-- Prompt --
Using the records below, give the number of lines where the string "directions" shows up. Add nothing to it.

Excerpts from a dataset
◇ ◇ ◇
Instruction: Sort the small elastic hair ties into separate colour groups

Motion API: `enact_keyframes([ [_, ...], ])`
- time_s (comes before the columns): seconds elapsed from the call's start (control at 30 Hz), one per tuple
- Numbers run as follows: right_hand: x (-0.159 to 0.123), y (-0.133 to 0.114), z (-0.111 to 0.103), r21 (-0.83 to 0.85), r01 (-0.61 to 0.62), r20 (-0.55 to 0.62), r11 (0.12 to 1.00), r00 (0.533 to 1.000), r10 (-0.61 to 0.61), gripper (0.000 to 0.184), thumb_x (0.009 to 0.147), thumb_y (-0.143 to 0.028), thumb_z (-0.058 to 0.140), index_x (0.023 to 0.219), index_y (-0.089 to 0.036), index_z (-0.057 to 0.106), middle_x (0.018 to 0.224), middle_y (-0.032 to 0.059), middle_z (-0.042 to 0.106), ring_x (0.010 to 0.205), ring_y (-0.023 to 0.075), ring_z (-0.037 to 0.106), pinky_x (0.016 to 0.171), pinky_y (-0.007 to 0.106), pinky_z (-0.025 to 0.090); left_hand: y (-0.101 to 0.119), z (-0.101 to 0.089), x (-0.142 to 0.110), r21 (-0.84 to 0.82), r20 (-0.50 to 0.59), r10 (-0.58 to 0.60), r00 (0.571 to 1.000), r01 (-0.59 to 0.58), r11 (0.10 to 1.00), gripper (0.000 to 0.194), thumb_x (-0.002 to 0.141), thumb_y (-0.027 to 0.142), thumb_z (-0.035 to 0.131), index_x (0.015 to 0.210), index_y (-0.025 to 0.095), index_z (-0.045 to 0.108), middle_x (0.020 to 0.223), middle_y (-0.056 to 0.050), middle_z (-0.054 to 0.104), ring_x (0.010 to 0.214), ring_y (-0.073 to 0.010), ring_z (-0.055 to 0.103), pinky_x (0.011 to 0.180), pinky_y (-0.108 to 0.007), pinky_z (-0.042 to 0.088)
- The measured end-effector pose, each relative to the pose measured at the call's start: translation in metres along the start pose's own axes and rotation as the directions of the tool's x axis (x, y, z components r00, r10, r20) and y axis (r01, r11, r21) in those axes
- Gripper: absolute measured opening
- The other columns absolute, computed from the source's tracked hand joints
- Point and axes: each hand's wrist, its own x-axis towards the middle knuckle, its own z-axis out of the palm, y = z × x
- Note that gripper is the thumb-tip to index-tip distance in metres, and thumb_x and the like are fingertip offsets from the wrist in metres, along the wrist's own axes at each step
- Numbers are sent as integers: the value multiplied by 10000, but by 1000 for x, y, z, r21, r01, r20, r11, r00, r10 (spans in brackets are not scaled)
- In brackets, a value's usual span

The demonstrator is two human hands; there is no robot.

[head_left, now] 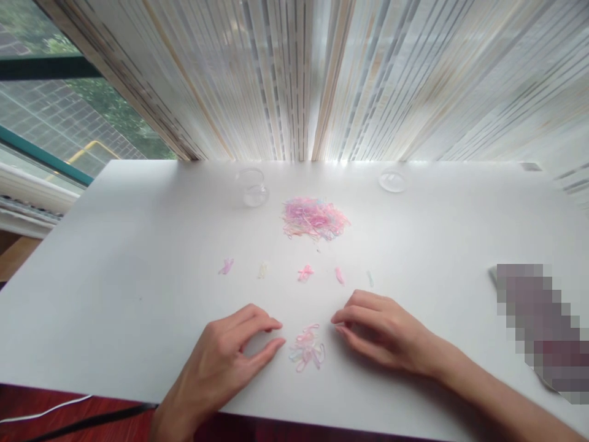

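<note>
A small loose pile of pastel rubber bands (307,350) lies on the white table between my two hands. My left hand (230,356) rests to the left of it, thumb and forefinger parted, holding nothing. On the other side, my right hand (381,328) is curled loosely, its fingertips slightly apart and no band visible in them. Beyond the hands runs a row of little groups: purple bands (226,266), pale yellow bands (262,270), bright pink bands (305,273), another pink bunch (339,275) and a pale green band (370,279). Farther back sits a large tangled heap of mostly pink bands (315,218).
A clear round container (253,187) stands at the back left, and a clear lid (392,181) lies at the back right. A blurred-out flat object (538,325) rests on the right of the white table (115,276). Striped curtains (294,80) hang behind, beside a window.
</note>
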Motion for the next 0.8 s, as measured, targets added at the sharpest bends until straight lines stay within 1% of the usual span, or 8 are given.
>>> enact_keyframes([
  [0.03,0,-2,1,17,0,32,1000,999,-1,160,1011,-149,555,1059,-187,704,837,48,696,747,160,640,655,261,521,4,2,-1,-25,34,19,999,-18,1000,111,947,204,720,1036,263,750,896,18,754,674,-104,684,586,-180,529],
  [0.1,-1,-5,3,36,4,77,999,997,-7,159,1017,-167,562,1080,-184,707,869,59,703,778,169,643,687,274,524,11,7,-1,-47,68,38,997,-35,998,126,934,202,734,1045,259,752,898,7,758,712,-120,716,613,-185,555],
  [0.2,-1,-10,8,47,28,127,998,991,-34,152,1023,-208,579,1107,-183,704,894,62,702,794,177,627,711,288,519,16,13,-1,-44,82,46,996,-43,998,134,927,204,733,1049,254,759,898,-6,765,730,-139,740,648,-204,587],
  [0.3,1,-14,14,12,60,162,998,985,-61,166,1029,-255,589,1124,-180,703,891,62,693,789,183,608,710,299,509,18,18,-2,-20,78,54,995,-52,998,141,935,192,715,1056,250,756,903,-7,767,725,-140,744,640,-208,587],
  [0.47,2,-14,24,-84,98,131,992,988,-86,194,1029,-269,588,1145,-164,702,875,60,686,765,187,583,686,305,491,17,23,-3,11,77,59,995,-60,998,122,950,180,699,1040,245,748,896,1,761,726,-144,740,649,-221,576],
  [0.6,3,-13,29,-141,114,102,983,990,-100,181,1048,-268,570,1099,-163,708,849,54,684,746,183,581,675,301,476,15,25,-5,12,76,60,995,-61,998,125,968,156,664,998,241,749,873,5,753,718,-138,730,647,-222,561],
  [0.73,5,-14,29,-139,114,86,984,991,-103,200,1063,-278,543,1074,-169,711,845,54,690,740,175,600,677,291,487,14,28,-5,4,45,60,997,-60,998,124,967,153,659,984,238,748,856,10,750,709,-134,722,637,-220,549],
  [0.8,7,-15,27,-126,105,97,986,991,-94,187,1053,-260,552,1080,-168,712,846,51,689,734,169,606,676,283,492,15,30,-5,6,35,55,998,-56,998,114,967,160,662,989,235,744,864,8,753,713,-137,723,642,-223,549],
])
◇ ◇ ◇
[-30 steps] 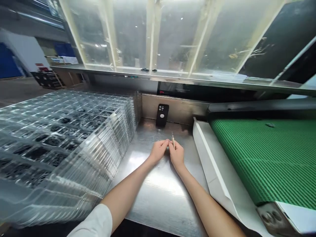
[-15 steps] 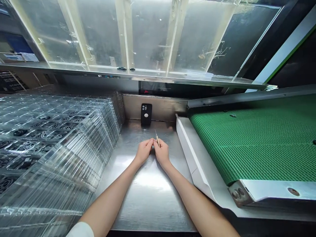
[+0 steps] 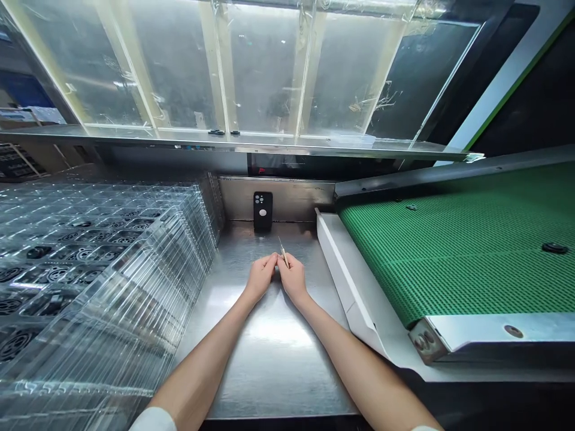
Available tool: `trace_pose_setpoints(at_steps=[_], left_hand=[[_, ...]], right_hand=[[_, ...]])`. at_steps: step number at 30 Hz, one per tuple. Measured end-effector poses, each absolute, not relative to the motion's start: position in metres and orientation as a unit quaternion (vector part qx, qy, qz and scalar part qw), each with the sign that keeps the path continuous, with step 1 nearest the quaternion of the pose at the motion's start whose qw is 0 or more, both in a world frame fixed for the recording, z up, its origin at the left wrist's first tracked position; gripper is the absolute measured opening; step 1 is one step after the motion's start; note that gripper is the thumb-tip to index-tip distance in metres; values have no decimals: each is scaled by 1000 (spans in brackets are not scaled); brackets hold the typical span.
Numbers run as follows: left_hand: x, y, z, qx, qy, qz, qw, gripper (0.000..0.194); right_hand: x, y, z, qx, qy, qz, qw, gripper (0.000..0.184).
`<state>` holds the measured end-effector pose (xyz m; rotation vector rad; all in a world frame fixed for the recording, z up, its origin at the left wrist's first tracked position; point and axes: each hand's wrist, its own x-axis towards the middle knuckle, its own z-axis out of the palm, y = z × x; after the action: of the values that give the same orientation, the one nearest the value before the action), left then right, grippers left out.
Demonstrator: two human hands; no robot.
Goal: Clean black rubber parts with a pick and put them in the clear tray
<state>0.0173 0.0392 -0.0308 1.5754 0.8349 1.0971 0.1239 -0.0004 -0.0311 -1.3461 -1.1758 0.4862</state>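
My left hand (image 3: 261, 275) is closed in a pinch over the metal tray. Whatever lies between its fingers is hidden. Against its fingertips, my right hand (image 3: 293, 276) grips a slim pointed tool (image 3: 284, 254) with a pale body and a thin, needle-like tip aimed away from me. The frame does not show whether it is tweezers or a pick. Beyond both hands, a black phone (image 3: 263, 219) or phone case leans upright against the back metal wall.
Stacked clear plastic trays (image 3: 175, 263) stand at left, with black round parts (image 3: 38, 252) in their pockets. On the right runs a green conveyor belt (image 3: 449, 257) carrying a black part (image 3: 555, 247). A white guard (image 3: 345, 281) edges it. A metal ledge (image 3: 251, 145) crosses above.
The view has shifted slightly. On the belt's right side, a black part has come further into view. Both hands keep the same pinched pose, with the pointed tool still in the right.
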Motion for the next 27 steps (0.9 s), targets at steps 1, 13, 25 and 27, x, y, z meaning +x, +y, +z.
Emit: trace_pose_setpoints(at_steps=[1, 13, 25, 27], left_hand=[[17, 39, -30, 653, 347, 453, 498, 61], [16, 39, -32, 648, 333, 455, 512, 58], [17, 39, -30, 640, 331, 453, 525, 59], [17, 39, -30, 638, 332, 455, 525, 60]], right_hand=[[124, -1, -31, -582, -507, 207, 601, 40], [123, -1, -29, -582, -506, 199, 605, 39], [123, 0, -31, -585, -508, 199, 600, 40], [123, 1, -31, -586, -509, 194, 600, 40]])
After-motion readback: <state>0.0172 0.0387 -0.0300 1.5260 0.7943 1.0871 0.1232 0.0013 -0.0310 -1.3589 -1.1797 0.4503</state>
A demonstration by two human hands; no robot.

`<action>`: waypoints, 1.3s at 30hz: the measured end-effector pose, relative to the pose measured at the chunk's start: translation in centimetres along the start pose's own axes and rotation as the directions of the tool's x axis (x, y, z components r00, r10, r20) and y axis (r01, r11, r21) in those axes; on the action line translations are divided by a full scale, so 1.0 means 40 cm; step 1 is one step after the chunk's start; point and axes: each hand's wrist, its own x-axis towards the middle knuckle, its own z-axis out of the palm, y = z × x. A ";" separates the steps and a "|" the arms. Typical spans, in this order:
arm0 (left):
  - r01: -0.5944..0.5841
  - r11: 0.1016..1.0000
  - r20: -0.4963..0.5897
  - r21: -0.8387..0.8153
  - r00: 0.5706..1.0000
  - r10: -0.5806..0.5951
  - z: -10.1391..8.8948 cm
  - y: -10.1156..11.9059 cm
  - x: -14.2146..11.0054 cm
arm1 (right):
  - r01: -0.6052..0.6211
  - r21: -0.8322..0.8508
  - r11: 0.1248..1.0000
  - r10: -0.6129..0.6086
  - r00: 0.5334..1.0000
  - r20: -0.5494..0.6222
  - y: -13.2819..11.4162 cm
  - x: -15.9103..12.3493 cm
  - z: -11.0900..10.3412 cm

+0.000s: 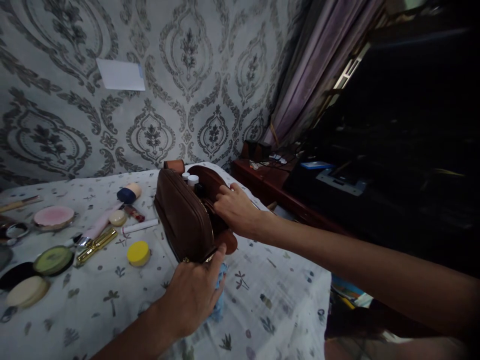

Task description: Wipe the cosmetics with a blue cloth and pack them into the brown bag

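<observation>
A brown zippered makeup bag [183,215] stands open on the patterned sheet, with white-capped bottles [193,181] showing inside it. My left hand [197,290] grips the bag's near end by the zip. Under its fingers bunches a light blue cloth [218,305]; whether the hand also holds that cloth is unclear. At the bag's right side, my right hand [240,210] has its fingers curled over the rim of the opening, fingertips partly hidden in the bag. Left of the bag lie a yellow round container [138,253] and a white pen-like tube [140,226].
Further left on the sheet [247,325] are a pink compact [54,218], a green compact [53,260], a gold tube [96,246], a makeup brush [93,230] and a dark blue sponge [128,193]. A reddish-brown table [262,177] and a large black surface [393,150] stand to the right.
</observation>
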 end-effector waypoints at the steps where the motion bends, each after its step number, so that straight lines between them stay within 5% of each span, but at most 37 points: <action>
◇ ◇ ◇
-- Task answer --
2